Еще три посещения все более и более нетерпеливого Сережи, еще три ужина в «Липпе»… Сережа предупредил меня, что не может и дальше давать мне деньги на лечение: доктор, похоже, меня попросту обманывает. Сережа знал очень хорошего доктора, своего собственного, — он верил, что этот специалист, несомненно, поможет мне. Во время четвертого визита я вынужден был сказать ему, что вылечился, но, оправдываясь сильным воспалением, смог удержать его от проявлений страсти, хотя его самообладание, которым Сережа никогда не отличался, подверглось сильнейшему испытанию. Больше я сделать ничего не мог. Мне нужны были деньги, чтобы найти Колю. Если я и впрямь отыщу своего друга, жизнь снова обретет смысл. Вскоре, примерно через неделю, главной моей проблемой стал способ отказаться от переезда к Сереже. Вдобавок он очень хотел посмотреть, где я живу.

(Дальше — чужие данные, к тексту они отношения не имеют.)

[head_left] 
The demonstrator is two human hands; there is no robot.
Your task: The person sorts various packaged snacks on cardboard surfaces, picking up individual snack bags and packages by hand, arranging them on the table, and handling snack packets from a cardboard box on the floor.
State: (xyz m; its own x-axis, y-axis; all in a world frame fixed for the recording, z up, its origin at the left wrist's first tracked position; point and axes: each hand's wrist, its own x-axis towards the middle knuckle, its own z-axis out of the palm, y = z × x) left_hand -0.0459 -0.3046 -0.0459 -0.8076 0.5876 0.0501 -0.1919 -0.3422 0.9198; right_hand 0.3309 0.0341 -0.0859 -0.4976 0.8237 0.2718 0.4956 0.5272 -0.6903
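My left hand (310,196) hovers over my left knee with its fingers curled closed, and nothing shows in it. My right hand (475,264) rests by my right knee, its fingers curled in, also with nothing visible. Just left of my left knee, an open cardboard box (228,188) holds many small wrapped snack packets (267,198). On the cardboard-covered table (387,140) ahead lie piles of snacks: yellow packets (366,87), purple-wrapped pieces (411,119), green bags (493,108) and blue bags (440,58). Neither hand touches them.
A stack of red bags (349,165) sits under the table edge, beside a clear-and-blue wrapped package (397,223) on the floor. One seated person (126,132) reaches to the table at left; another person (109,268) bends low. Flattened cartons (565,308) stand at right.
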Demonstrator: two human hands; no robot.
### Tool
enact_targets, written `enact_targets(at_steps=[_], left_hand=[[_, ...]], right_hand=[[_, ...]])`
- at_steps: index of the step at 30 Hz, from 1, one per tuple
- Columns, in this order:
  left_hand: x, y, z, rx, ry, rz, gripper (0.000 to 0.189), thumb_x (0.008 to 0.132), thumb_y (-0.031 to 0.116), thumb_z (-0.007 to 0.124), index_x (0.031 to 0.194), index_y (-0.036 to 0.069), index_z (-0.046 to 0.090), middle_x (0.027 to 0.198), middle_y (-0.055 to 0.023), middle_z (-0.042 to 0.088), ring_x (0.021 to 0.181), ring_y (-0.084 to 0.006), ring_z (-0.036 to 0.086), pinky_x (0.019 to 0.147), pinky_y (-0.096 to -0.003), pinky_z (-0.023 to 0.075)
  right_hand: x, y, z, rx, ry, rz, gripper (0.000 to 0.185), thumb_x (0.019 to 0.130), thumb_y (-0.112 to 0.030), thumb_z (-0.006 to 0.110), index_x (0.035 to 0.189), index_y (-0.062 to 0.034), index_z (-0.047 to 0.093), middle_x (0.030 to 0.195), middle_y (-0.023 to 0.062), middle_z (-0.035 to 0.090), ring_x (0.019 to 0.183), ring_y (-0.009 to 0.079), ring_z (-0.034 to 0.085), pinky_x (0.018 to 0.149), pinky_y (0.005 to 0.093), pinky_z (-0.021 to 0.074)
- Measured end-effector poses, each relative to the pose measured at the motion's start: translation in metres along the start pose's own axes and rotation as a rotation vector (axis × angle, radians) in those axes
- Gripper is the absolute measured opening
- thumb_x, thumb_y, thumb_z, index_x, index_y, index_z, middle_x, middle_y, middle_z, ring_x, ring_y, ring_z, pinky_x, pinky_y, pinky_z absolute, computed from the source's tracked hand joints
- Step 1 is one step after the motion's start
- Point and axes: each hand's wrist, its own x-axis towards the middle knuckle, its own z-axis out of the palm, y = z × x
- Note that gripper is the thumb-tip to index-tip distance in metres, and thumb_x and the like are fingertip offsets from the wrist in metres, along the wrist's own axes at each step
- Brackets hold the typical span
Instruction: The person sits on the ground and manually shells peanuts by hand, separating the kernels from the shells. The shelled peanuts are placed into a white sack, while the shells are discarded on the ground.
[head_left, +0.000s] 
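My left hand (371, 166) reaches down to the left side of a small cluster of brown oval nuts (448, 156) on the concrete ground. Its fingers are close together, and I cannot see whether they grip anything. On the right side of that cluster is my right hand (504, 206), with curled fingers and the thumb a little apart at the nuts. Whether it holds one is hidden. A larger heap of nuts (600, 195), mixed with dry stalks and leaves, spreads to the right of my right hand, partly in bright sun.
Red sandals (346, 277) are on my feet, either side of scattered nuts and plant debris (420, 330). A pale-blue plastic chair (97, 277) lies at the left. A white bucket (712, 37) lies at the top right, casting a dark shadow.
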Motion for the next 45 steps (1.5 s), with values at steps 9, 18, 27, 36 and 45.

Однажды вечером я сидел в ресторане «Липп» за столиком внизу, у двери, думая о своем тяжелом положении и пытаясь изобрести оправдание, чтобы не ходить к Сереже, когда он вернется из театра. Поднося ко рту первый кусок спаржи, я увидел, как отворилась стеклянная дверь и вошел высокий красивый мужчина, одетый во все черное, за исключением белой рубашки. Рядом с ним шла столь же прекрасная женщина. Метрдотель приблизился к ним с очевидной радостью. Обернувшись в мою сторону, мужчина сначала слегка нахмурился, а потом улыбнулся широко, как школьник. Мое сердце едва не выскочило из груди. Метрдотель уже указывал на меня (я к тому времени справился о своем друге). Князь Николай Федорович Петров никогда не выглядел так хорошо. Я пришел в восторг. Все мое тело сотрясала дрожь. Я с трудом встал. Моя спаржа упала на пол. Я плакал. Он смеялся. Мы обнимались.